Reprise de blog après cinq semaines de silence. Et, déjà, les emmerdes commencent. Sans qu’on sache tout à fait où en sont les choses, ce qui est décidé ni ce qui finira par l’être, il n’est pas impossible que ça finisse par chauffer velu dans le théâtre subventionné, car… Oui ou non, le ministère de la Culture s’est-il mis en tête, au fil de l’été, d’offrir sur un plateau d’argent la MC93 (Bobigny) à la Comédie Française ? Il semble bien que oui. Cette technique de pouvoir est connue: on laisse fuiter un projet en se disant qu’il sortira toujours quelque chose du vacarme que cette fuite ne manquera pas de provoquer. Et on le fait d’autant plus que le fonctionnement de notre système culturel, depuis quelques lustres déjà, mêle le clientélisme le plus archaïque au cynisme le plus tranquille. Alors voilà, dans un pareil système, où l’arrangement est la règle, et le principe, l’exception, tout peut s’imaginer, se faire et se penser.
Très peu de gens ont voulu comprendre ce que signifiait politiquement et symboliquement, l’an passé, la transformation de Chaillot, l’ancien théâtre de Jean Vilar et d’Antoine Vitez, en une sorte de maison de la Danse aux contours indécis. Je me suis fait haïr pour l’avoir écrit dans les colonnes de Télérama. Il s’agissait bel et bien, en touchant à un symbole, d’engager concrètement le détricotage du théâtre public au profit apparent de la danse, jugée par les pouvoirs plus docile. Mais il y a autre chose, qui est rigoureusement complémentaire de ce qui précède et qui concerne la politique culturelle telle que Christine Albanel la conduit, non sans talent ni patience. Il s’agit de la re-concentration ostensible des moyens alloués à la culture par l’Etat au profit, cette fois, des grandes institutions culturelles à forte visibilité sociale et médiatique, dont fait partie la Comédie Française. On voit la même politique s’appliquer pour les musées. Pourquoi cela ? D’abord parce que l’Etat a de sérieux et réels problèmes d’arbitrage à l’intérieur de la dépense culturelle ; ensuite parce qu’il n’est plus du tout intéressé par ce qu’on appelait autrefois le développement culturel ; enfin parce que – et je n’engage que moi en l’écrivant – les élites de ce pays (politiques, économiques, souvent médiatiques…), comme de la plupart des pays occidentaux, n’aiment plus l’art (quand il n’est pas soluble dans le divertissement), la culture (quand elle n’est pas industrielle) ni la pensée (quand elle persiste à revendiquer son autonomie).

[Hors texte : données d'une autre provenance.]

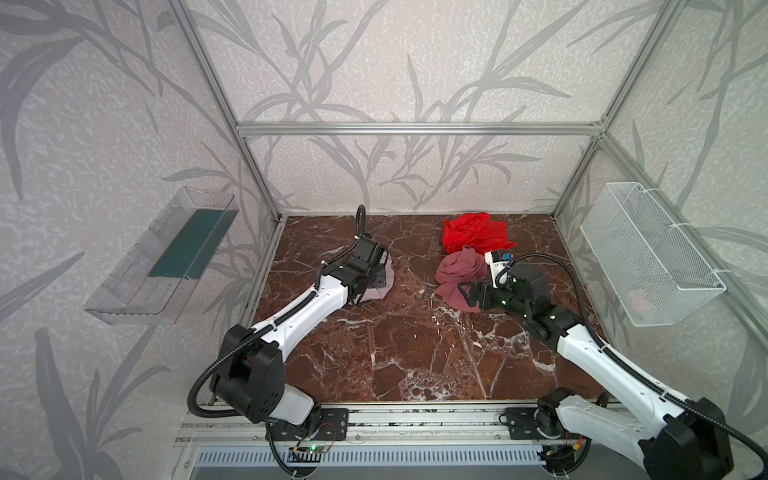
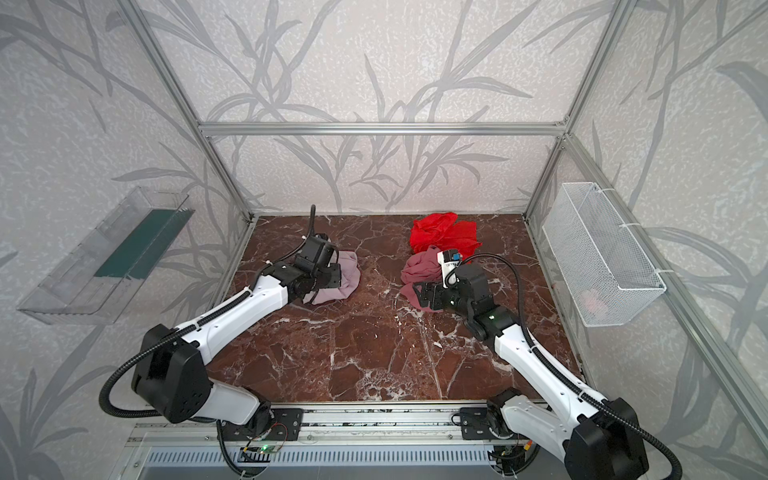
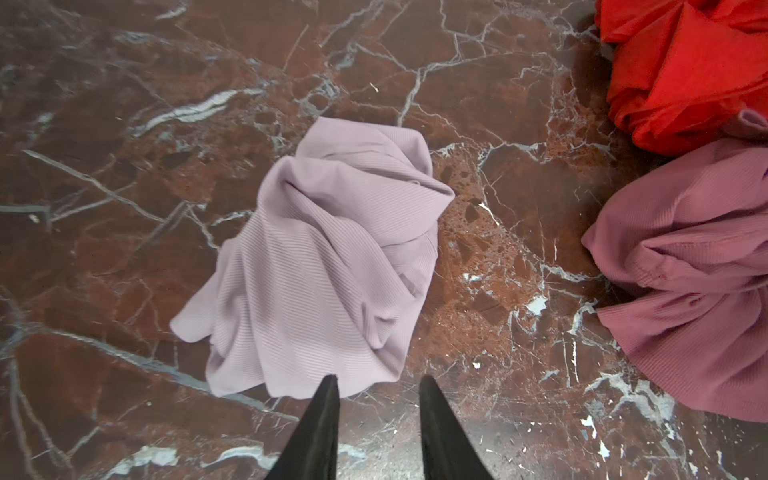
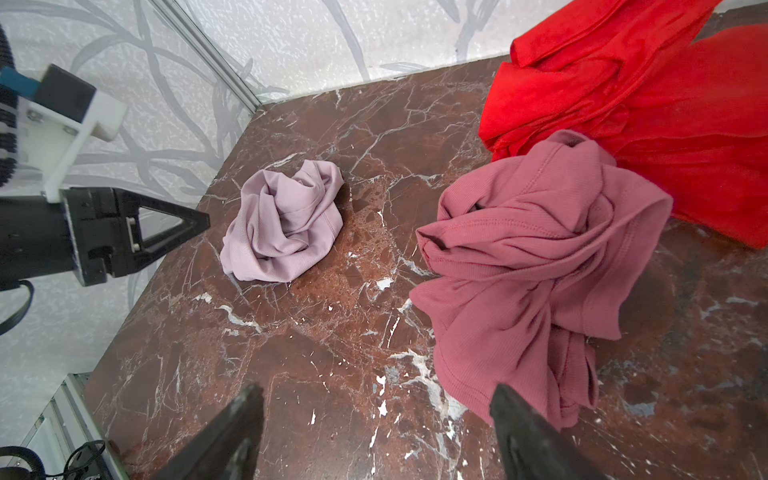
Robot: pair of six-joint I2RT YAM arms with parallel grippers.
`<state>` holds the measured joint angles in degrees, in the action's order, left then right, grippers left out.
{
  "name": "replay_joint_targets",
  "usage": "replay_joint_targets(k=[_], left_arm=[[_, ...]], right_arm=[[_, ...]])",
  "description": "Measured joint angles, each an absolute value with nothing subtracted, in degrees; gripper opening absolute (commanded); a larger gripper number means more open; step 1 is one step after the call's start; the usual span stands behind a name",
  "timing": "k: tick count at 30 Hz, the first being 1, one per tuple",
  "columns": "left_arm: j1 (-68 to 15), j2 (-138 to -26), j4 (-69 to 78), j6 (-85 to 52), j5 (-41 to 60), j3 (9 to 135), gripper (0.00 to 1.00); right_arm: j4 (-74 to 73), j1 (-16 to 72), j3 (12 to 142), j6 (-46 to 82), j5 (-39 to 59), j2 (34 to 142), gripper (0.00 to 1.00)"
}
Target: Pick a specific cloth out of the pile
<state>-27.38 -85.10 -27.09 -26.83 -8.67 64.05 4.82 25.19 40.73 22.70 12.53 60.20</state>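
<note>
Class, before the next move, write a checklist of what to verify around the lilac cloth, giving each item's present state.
1. The lilac cloth lies apart from the dusty-rose cloth and the red cloth: ok, bare table between.
2. The left gripper is open and empty: ok.
3. Its tips are clear of the lilac cloth: cannot tell, they sit at its edge.
4. The right gripper is open: ok.
5. It is clear of the dusty-rose cloth: cannot tell, one finger is at the hem.
</note>
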Motion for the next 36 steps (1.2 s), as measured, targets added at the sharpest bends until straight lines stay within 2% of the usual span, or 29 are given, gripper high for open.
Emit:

Alors oui, peut-être que la MC93 reçoit davantage de Parisiens que d’habitants de Bobigny, peut-être que sa programmation est élitiste (pour reprendre le mot qui tue de nos jours), peut-être que le patron de la MC93, Patrick Sommier, n’est pas un homme sympathique, peut-être même que mille autres chose… Mais alors si tel est véritablement le cas, que les tutelles de ce théâtre s’adressent (Etat, ville, département, région) d’une même voix au patron de ce lieu pour lui demander des comptes. Qu’elles le remplacent si nécessaire. Mais enfin, c’est quoi cette histoire d’organiser à bon compte le développement d’une Comédie Française, déjà plus que richement dotée, au détriment d’autres institutions ? Un mot encore, on me dit que le département de Seine-Saint-Denis, tenu maintenant par les socialistes, n’est pas loin de penser la même chose que l’Etat, à propos de cette MC93. Le bel argument ! Les socialistes ont-ils encore de nos jours la moindre idée cohérente et émancipatrice – ou la moindre idée tout court – de quoi que ce soit ? Ce que raconte cette affaire est décidément un récit vraiment contemporain ; notre époque telle qu’elle est. Amis blogeurs, à vos claviers, la rentrée a commencé.